= Activity =
Go through the listing and pick out each line with the word "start" in it.

** Opening Data shown block **

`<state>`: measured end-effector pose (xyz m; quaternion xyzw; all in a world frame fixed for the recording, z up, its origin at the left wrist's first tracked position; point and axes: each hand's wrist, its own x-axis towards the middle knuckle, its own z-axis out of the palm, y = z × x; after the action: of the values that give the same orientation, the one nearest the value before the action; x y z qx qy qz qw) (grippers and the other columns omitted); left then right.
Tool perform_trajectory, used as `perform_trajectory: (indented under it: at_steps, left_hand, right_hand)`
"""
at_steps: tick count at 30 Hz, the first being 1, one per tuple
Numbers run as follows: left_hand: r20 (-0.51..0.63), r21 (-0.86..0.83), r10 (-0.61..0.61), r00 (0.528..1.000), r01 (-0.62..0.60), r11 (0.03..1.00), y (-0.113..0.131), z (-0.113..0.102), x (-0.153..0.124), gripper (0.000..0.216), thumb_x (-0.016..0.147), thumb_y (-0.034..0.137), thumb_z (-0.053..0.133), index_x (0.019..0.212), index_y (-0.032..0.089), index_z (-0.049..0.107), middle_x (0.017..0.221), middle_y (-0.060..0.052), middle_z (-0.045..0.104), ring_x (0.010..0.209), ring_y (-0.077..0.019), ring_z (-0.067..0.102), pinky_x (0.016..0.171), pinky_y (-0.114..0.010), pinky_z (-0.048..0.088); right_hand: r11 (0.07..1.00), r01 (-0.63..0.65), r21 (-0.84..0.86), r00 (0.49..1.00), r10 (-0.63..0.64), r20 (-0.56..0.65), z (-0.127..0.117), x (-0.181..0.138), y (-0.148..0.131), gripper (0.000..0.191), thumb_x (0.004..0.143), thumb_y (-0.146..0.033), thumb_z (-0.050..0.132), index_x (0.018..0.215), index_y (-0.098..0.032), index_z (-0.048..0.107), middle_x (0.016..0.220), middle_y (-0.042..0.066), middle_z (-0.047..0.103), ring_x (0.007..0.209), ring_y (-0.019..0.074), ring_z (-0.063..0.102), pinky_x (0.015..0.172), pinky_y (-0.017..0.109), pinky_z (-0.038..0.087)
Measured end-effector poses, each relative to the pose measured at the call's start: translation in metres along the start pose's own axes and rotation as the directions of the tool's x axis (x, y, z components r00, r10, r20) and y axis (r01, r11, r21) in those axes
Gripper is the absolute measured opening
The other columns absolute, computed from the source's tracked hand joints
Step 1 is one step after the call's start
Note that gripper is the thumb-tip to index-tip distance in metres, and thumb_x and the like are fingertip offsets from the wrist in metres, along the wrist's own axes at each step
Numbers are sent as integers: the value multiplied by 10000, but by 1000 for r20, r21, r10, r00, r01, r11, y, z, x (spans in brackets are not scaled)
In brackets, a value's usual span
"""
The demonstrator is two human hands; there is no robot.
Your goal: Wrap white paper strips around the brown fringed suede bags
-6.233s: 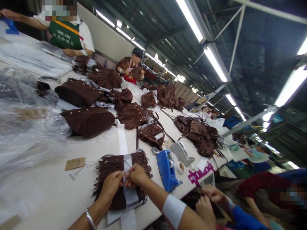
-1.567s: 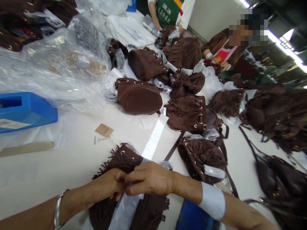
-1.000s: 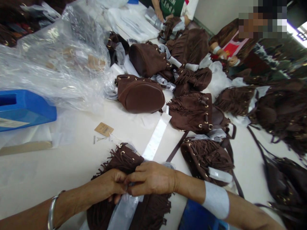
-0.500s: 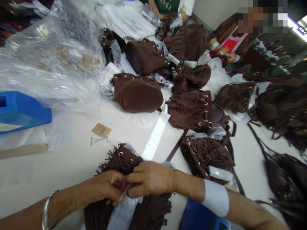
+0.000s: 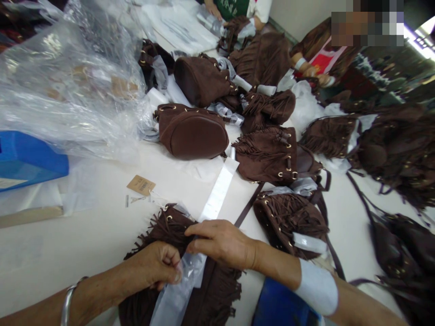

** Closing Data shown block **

= Output of the task =
Measured end-effector poses, each relative to the pose measured at the call's start: translation in metres along the start pose's own axes and rotation as the directions of the tool's x axis (x, y, z components r00, r10, r20) and y axis (r01, r11, r21) in those axes
Step 1 is one step after the call's start

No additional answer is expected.